A live double album produced by the band. Highlights include a hard-hitting, extended blast through “Keep Yourself Alive” (always one of their hardest-rocking tracks anyway), “Sheer Heart Attack” and Brian May’s tour de force, “Brighton Rock.” Also worth a mention is the album-opening, revved-up blast through “We Will Rock You,” which knocks the socks off the more familiar-paced version.
Listening to the record again recently, it’s hard to understand why it received so much negative press other than the usual vagaries of fashionability in the post-punk fall-out years. This is the only one of Queen’s many live albums to focus so heavily on their early period — and for that reason alone, it’s the go-to album for any fan of the band’s “classic rock” years, before they started to diversify into other, perhaps more commercial, genres.

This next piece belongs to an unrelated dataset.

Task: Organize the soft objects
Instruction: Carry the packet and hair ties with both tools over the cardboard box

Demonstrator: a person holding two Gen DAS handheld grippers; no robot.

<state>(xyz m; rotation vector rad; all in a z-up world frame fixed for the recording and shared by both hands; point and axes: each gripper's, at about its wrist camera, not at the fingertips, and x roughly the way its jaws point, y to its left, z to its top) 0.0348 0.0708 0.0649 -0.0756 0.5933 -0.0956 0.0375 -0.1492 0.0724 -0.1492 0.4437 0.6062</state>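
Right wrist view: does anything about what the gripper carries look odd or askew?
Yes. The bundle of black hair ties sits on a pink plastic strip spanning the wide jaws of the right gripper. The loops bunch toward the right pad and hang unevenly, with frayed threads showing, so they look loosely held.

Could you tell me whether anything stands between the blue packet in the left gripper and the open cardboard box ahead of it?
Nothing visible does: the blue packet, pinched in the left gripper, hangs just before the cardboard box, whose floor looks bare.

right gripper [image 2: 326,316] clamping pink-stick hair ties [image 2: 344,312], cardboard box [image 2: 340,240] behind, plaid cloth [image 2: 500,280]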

Several years ago, Brian May discussed his “Brighton Rock” solo: “I started messing around with the Echoplex, the delay that was available at the time. I turned up the regeneration until it was giving me multiple repeats. I discovered you could do a lot with this — you could set up rhythms and play against them, or you could play a line and then play a harmony to it. Eventually, I had two home-adapted Echoplexes. I discovered that if you put each echo through its own amp, you wouldn’t have any nasty interference between the two signals. Each amp would be like a full-blown, sustaining, overdriven guitar that didn’t have anything to do with the other one.”
Neil Young, Rust Never Sleeps
Released: June 22, 1979
Standout Track: “My My Hey Hey (Into the Black)”
Recorded live in 1978, this album was ranked highly on just about everybody’s best-of-the-year list. The album features mainly live tracks, acoustic on side one and electric on the other (This was back when you had to flip a record over to hear the whole thing). There also are a couple of studio tracks, “Sail Away” and “Pocahontas.”
Opening and closing the album with two very different versions of “My My Hey Hey,” Young explicitly spells out his manifesto: “Rock and roll is here to stay.” Sonically the electric material, which features Crazy Horse lending their weight to Young’s primal grinding vibe, points the way for much of the later grunge movement.
Young has always been a fearless soloist, revelling in the power and the glory of a cranked Les Paul, and this album is an ideal introduction to the two sides of his work. The essence of the Young sound, featuring his battered Les Paul into a 1959 tweed Fender Deluxe, fed into a Magnatone 280 vibrato combo and a Baldwin Exterminator.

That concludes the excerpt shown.